• Work to be completed
Look below for the line containing "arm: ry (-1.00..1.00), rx" and the line containing "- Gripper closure"; repeat exactly those two lines and all lines between them, and nothing else.

Data below:

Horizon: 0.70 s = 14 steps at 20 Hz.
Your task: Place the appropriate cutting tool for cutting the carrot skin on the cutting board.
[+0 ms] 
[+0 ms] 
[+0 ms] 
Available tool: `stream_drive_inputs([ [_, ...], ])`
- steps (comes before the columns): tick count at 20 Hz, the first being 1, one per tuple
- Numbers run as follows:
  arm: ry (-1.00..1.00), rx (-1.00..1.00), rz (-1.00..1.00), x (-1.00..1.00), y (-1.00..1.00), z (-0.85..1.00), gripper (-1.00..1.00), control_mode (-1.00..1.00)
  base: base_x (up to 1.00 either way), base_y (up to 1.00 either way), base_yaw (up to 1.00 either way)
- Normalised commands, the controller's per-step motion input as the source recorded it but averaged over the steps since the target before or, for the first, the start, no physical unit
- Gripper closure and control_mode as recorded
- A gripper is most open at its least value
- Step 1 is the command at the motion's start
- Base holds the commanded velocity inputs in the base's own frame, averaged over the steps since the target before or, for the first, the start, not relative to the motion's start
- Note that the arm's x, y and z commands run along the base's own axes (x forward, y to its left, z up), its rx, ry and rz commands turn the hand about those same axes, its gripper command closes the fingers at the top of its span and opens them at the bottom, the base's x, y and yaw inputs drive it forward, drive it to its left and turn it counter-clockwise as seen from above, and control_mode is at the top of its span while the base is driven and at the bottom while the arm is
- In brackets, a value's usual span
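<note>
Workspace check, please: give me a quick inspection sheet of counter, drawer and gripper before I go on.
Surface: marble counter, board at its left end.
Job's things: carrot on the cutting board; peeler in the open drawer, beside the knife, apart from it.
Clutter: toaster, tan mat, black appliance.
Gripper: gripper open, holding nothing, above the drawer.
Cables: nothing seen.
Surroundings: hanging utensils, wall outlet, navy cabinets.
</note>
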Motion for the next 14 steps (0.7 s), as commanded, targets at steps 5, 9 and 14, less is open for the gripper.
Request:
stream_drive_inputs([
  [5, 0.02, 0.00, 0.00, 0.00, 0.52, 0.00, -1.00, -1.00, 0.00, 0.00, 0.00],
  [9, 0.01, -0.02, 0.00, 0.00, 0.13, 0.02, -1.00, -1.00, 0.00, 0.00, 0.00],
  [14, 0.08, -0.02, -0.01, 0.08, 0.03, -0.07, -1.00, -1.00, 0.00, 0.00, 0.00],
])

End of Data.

• The answer
  arm: ry (-1.00..1.00), rx (-1.00..1.00), rz (-1.00..1.00), x (-1.00..1.00), y (-1.00..1.00), z (-0.85..1.00), gripper (-1.00..1.00), control_mode (-1.00..1.00)
  base: base_x (up to 1.00 either way), base_y (up to 1.00 either way), base_yaw (up to 1.00 either way)
- Normalised commands, the controller's per-step motion input as the source recorded it but averaged over the steps since the target before or, for the first, the start, no physical unit
- Gripper closure and control_mode as recorded

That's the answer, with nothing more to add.